◆ How to complete this task ◆
The answer must be the full listing, reproduced word for word.

◆ Source data ◆
◇ ◇ ◇

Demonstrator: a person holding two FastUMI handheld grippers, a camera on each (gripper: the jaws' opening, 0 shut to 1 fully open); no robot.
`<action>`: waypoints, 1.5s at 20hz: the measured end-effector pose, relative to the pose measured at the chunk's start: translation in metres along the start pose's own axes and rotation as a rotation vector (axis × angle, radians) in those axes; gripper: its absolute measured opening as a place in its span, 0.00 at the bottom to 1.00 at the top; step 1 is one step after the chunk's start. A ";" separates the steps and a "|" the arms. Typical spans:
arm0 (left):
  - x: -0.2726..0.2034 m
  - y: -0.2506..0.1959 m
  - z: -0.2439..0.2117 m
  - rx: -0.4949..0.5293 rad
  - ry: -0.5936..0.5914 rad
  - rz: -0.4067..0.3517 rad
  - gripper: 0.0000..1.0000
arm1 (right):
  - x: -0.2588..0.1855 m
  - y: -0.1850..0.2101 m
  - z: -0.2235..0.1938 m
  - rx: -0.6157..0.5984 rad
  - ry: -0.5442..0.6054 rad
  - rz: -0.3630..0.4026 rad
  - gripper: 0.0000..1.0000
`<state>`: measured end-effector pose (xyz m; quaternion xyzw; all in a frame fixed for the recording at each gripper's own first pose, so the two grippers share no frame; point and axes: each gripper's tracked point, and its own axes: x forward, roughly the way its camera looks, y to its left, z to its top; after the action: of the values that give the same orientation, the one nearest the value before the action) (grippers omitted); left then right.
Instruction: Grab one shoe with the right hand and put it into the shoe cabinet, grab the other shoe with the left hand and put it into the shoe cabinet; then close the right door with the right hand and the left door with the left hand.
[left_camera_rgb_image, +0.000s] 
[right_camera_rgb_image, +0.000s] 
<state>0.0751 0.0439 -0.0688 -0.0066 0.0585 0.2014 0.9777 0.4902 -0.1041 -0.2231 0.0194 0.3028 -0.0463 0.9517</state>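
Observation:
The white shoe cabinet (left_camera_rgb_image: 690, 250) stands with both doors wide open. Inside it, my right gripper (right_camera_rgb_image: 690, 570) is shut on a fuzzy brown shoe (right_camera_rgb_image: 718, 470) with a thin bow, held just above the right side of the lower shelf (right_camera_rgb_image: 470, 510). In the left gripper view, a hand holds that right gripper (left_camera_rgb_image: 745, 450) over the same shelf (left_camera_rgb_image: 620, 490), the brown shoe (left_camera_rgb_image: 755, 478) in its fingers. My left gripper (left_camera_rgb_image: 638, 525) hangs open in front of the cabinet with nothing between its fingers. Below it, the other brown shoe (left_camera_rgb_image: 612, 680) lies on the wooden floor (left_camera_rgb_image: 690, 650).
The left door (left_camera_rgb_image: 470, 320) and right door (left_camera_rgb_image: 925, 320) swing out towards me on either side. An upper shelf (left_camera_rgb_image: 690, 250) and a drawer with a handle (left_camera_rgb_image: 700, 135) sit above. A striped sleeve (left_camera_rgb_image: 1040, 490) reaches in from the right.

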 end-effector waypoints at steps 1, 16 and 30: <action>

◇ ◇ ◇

◆ Reply to the task ◆
Demonstrator: a person holding two FastUMI handheld grippers, a camera on each (gripper: the jaws' opening, 0 shut to 1 fully open); no robot.
`<action>`: waypoints, 1.5s at 20hz: the measured end-effector pose, relative to the pose measured at the chunk's start: translation in metres along the start pose's own axes and rotation as a rotation vector (axis × angle, radians) in those axes; gripper: its absolute measured opening as a place in its span, 0.00 at the bottom to 1.00 at the top; step 1 is one step after the chunk's start. A ";" separates the steps and a "|" the arms. Typical spans:
arm0 (left):
  - x: -0.2726..0.2034 m
  - y: -0.2506..0.1959 m
  - z: -0.2439..0.2117 m
  - rx: -0.4949..0.5293 rad
  - ry: -0.5936..0.5914 rad
  - rz: -0.4067..0.3517 rad
  - gripper: 0.0000..1.0000
arm1 (right):
  - x: -0.2588..0.1855 m
  - y: -0.1850..0.2101 m
  - z: -0.2235..0.1938 m
  - rx: -0.6157..0.5984 rad
  - ry: -0.5442..0.6054 rad
  - rz: -0.3630..0.4026 rad
  - gripper: 0.0000..1.0000
`<state>`: measured end-effector pose (xyz m; quaternion xyzw; all in a frame fixed for the recording at each gripper's own first pose, so the two grippers share no frame; point and axes: each gripper's tracked point, and its own axes: x forward, roughly the way its camera looks, y to its left, z to its top; after the action: of the values that give the same orientation, the one nearest the value before the action) (grippers omitted); left then right.
Instruction: Grab one shoe with the right hand and put it into the shoe cabinet, grab the other shoe with the left hand and put it into the shoe cabinet; then close the right door with the right hand and the left door with the left hand.
[left_camera_rgb_image, +0.000s] 
[right_camera_rgb_image, +0.000s] 
<state>0.0751 0.0439 -0.0688 -0.0066 0.0585 0.2014 0.9777 0.4902 -0.1041 -0.2231 0.0194 0.3028 -0.0463 0.9517</state>
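Observation:
The white shoe cabinet (left_camera_rgb_image: 690, 250) stands with both doors wide open. Inside it, my right gripper (right_camera_rgb_image: 690, 570) is shut on a fuzzy brown shoe (right_camera_rgb_image: 718, 470) with a thin bow, held just above the right side of the lower shelf (right_camera_rgb_image: 470, 510). In the left gripper view, a hand holds that right gripper (left_camera_rgb_image: 745, 450) over the same shelf (left_camera_rgb_image: 620, 490), the brown shoe (left_camera_rgb_image: 755, 478) in its fingers. My left gripper (left_camera_rgb_image: 638, 525) hangs open in front of the cabinet with nothing between its fingers. Below it, the other brown shoe (left_camera_rgb_image: 612, 680) lies on the wooden floor (left_camera_rgb_image: 690, 650).
The left door (left_camera_rgb_image: 470, 320) and right door (left_camera_rgb_image: 925, 320) swing out towards me on either side. An upper shelf (left_camera_rgb_image: 690, 250) and a drawer with a handle (left_camera_rgb_image: 700, 135) sit above. A striped sleeve (left_camera_rgb_image: 1040, 490) reaches in from the right.
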
 end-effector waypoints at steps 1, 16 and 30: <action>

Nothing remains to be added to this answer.